Nihon Hidankyo – a group of Japanese atomic bomb survivors from Hiroshima and Nagasaki – has won this year’s Nobel Peace Prize.
The committee awarding the prize said: “This grassroots movement of atomic bomb survivors from Hiroshima and Nagasaki, also known as Hibakusha, is receiving the peace prize for its efforts to achieve a world free of nuclear weapons and for demonstrating through witness testimony that nuclear weapons must never be used again.”
Last year, the award went to Narges Mohammadi, an imprisoned Iranian women’s rights activist.
Other previous winners of the award include South Africa’s anti-apartheid champion Nelson Mandela, former US president Barack Obama for his efforts to strengthen international diplomacy, and Pakistani activist Malala Yousafzai for her fight for the right of girls to receive an education.
The Nobel Prize was created by wealthy Swedish inventor Alfred Nobel, who in his will dictated his estate should be used to fund “prizes to those who, during the preceding year, have conferred the greatest benefit to humankind”.
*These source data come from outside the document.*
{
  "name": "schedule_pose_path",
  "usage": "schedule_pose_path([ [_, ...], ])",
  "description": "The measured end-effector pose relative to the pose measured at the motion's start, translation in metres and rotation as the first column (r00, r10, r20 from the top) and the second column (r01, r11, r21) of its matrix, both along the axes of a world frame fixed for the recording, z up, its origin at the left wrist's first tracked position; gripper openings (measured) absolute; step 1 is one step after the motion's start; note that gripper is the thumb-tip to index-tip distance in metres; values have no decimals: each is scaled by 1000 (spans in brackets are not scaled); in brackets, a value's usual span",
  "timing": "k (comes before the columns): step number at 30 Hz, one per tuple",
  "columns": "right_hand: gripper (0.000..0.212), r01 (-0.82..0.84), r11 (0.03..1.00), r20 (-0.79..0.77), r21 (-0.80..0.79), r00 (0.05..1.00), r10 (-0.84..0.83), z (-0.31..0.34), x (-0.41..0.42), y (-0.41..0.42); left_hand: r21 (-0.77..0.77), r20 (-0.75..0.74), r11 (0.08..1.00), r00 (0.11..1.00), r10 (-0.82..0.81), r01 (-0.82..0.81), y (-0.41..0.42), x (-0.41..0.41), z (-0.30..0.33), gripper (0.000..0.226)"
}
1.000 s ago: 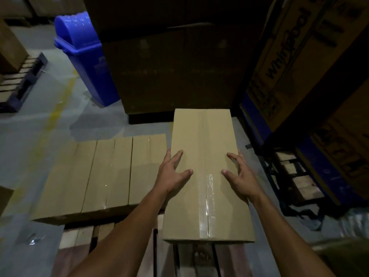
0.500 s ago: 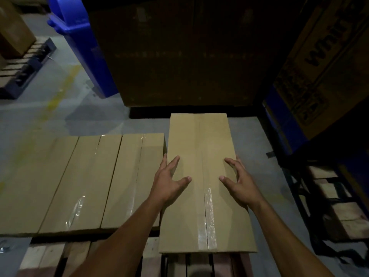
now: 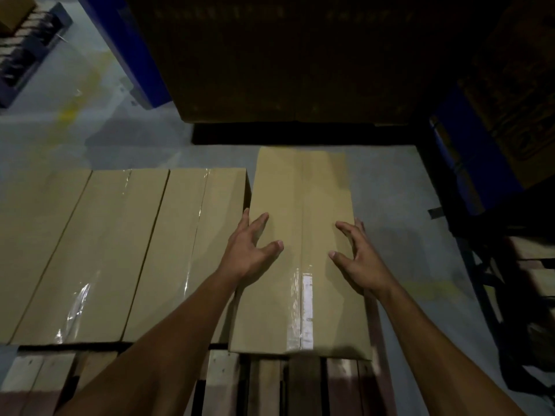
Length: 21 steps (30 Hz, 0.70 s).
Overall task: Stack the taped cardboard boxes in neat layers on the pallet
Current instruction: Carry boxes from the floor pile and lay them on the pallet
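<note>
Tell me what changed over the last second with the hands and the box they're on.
Little changed. The box now sits lower against the neighbouring row of boxes than a second ago, its top closer to level with theirs; much of the apparent shift is the camera tilting down. Nothing was taken hold of or let go. The left hand and right hand stay spread on its top, either side of the taped seam, over the pallet.

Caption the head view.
Both hands set a long taped cardboard box beside the row on the wooden pallet.
</note>
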State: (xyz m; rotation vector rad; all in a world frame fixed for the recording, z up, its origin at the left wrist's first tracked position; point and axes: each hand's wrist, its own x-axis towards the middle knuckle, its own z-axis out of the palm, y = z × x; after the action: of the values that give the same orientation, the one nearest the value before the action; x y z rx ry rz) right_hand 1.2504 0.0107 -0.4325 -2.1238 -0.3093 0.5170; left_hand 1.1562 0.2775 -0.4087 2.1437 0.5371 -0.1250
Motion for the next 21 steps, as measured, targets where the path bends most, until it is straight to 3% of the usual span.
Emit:
schedule_pose_path([
  [8, 73, -55, 986, 0, -157, 998, 56, -53, 23, 10, 2, -5, 1000, 1000, -2, 2, 9, 10, -44, 76],
  [13, 73, -103, 983, -56, -152, 994, 95, -71, 22, 20, 9, -79, 1000, 997, -3, 3, 21, 7, -71, 81],
  [16, 89, -114, 968, -74, -224, 992, 100, -87, 8, 28, 55, -135, 994, 987, -88, 96, 22, 1, -86, 86],
  [21, 123, 42, 977, -135, -208, 988, -71, -168, -4, 5, 150, -153, 972, 975, -160, 183, 24, -33, -105, 98],
])
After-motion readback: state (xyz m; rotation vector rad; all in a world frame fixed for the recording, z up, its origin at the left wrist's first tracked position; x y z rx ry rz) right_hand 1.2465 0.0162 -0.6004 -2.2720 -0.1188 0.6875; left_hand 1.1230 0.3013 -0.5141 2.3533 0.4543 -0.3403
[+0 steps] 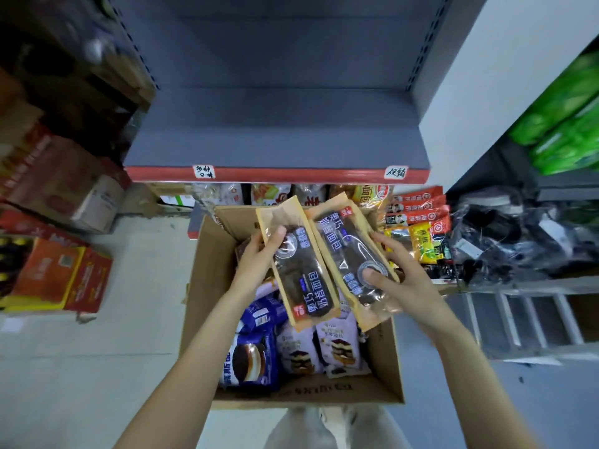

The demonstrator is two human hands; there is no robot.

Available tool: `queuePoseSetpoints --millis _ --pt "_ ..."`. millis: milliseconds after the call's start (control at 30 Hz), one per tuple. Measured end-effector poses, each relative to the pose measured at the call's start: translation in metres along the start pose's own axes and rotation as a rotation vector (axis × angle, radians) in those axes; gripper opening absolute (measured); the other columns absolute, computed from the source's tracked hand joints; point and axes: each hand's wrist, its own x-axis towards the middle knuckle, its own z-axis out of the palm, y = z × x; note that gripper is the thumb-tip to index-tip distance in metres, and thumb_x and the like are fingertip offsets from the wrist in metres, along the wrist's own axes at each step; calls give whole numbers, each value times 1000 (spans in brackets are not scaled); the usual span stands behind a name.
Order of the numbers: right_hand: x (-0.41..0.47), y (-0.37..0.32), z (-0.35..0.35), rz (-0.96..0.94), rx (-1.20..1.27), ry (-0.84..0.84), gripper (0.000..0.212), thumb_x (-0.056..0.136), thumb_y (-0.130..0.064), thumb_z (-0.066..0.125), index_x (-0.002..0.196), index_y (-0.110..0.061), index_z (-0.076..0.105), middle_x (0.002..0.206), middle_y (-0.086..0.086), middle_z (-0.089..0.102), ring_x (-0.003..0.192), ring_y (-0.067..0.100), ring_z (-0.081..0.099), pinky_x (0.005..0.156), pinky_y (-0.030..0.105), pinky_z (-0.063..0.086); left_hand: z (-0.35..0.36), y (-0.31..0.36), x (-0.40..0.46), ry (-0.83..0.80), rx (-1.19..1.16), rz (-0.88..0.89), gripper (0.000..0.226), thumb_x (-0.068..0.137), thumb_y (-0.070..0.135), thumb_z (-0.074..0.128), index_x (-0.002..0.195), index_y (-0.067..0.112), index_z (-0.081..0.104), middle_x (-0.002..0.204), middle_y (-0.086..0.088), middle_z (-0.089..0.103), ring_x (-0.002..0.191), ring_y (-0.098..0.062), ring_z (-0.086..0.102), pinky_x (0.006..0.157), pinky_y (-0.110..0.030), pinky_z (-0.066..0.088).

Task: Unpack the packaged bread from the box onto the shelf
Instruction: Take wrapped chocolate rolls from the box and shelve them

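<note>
Two bread pkgs held above box [201, 286], one per hand: left hand [259, 251] gripping left pkg [298, 264], right hand [389, 267] gripping right pkg [346, 251]; long axes aimed at shelf [275, 131] just beyond box.

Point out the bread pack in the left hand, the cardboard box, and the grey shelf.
Bread pack in left hand [299, 270], head view: dark loaf behind the wrapper.
Cardboard box [387, 361], head view: inner right wall.
Grey shelf [275, 137], head view: bare top surface.
</note>
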Motion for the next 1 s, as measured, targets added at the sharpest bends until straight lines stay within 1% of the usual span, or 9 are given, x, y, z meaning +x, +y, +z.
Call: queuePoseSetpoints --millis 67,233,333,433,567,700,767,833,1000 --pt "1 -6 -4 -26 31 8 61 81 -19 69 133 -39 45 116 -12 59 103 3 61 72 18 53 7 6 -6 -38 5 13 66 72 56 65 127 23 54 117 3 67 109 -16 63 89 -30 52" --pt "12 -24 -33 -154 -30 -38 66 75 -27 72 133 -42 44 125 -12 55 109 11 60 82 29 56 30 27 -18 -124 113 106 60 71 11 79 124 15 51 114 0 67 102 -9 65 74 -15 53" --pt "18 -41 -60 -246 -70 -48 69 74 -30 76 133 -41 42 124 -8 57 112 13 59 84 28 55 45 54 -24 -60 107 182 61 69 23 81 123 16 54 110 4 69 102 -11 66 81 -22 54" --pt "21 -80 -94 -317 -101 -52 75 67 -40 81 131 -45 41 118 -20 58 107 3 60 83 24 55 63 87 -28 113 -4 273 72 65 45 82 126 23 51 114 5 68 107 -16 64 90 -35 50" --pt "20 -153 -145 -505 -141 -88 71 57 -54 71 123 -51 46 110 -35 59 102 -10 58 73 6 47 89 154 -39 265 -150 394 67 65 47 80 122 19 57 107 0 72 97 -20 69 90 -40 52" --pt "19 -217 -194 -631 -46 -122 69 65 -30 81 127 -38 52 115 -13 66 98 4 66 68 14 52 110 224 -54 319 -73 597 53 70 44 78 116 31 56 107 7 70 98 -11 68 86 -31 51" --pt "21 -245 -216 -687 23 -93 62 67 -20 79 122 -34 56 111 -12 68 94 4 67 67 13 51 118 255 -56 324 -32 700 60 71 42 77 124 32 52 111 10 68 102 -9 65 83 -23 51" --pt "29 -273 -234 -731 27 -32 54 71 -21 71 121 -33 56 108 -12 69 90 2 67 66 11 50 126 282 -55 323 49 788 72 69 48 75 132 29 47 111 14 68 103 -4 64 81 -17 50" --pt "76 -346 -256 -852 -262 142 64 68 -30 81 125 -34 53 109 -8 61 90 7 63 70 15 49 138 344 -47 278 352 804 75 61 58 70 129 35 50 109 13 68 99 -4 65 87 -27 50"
Earlier this month, British computer scientist Sir Demis Hassabis was one of three winners of the Nobel Prize for chemistry for breakthroughs in predicting the structure of proteins and creating entirely new ones.
Sir Demis, who is the chief executive and and co-founder of London-based artificial intelligence start-up Google DeepMind, received the honour alongside John Jumper, a senior research scientist at the company, and David Baker, of the University of Washington.